Sometimes when I get down on myself, I have a think about some of the cool dumb stuff I’ve done along the way that pertains to what I’m currently having big feels about.

Today’s big feels: Who am I to be teaching organisations & fancy folks about leadership and creating positive change that sticks?

Who am I?

Well. I’m someone that survived some pretty fucked up shit as a kiddo & teen.
Someone who looked at the way they grew up and went “nah, there’s gotta be more than this”

I’m a person who’s learned to use words and actions to softly lead folks, and who’s found that empowering people by genuinely believing in them means we
- get along better
- get home sooner
- get a new generation of folks aspiring to be badasses
- weed out the jerks that want the status quo to status and quo

I’m someone that’s accidentally seen as an industry leader, even if some folks don’t much like it (I work in a queer driven industry but may the gods help you if you’re not the right kinda queer)

I’m someone that’s slowly but systematically driving good changes from within the industry, by leading with humanity over KPIs.

My mentees have all made it past the 5 year burn out (we lose 40% of our new grads in those first 5 years), some work larger gigs than I ever have, & all are pretty happy

Sure
I’m never going to be a millionaire or win fancy awards or whatever

But if that’s the end goal for leadership, I don’t want it.

I want to be wilfully bad at capitalism.
I want to lead softly.
I want the folks I lead to feel like they can be leaders when they’re asked to be.

And I want to leave this industry, & any others I may move to, better than they were when I got here.

Also I got elected for uni student council by running on a platform of

- more vegetables and fruit in the canteen
- transparency on university spending
- student radio is not commercial radio so let us play our weird fucking music you eggs

Which yanno
Is still probably one of my best non-theatrical achievements

@FallenRedNinja I love all of this. There's a lot to be said for having a shitty time as a kid/young adult and being able to see beyond it rather than be limited by it.
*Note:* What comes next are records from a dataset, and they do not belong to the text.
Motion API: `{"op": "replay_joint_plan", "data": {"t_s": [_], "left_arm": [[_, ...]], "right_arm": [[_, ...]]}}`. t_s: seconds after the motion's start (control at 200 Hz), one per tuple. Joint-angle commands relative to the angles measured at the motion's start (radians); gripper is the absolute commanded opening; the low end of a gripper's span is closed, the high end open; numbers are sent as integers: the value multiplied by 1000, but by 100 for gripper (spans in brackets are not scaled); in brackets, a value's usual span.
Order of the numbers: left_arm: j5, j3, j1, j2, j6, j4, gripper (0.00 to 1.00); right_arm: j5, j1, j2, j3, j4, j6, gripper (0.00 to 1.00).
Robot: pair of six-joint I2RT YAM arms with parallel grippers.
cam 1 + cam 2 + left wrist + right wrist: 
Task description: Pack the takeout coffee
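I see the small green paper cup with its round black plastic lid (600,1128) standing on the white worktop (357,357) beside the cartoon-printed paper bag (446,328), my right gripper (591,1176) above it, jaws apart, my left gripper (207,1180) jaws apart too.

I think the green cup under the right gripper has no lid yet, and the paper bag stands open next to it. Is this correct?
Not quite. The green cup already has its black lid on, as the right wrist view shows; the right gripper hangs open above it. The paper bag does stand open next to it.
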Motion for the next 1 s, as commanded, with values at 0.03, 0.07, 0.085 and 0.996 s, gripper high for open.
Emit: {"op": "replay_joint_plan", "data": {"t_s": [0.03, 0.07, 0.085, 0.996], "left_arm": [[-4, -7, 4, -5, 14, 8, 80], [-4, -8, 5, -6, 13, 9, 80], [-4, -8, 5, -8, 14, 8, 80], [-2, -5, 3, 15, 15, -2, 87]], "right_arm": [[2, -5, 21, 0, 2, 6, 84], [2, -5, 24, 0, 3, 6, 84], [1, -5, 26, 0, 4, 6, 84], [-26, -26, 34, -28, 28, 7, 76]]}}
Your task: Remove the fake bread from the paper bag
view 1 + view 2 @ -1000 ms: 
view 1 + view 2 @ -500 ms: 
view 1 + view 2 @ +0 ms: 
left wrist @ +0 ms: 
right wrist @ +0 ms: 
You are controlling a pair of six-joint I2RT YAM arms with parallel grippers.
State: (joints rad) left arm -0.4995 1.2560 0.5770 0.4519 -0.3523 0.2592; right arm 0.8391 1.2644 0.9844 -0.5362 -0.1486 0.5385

@tracyh it’s definitely caused a lot of trouble, & still does tbh. And it’s dumb luck that I’m still here to reflect on these things, but it shaped my worldview and driving factors hugely.

And honestly. The folks that took me in along the way ay. So much luck rather than good management there, so many moments when I could’ve gone the same way as others in my family.

@FallenRedNinja yeah, I hear this. Finding (or being found by) the right people, and having the self awareness (or having it pointed out, in my case) to understand when you're repeating unhealthy learned behaviour. It's luck, yes, but there's a lot of hard work that also has to happen to override learned behaviour.

I'm sure you're an amazing mentor and advocate for your work family.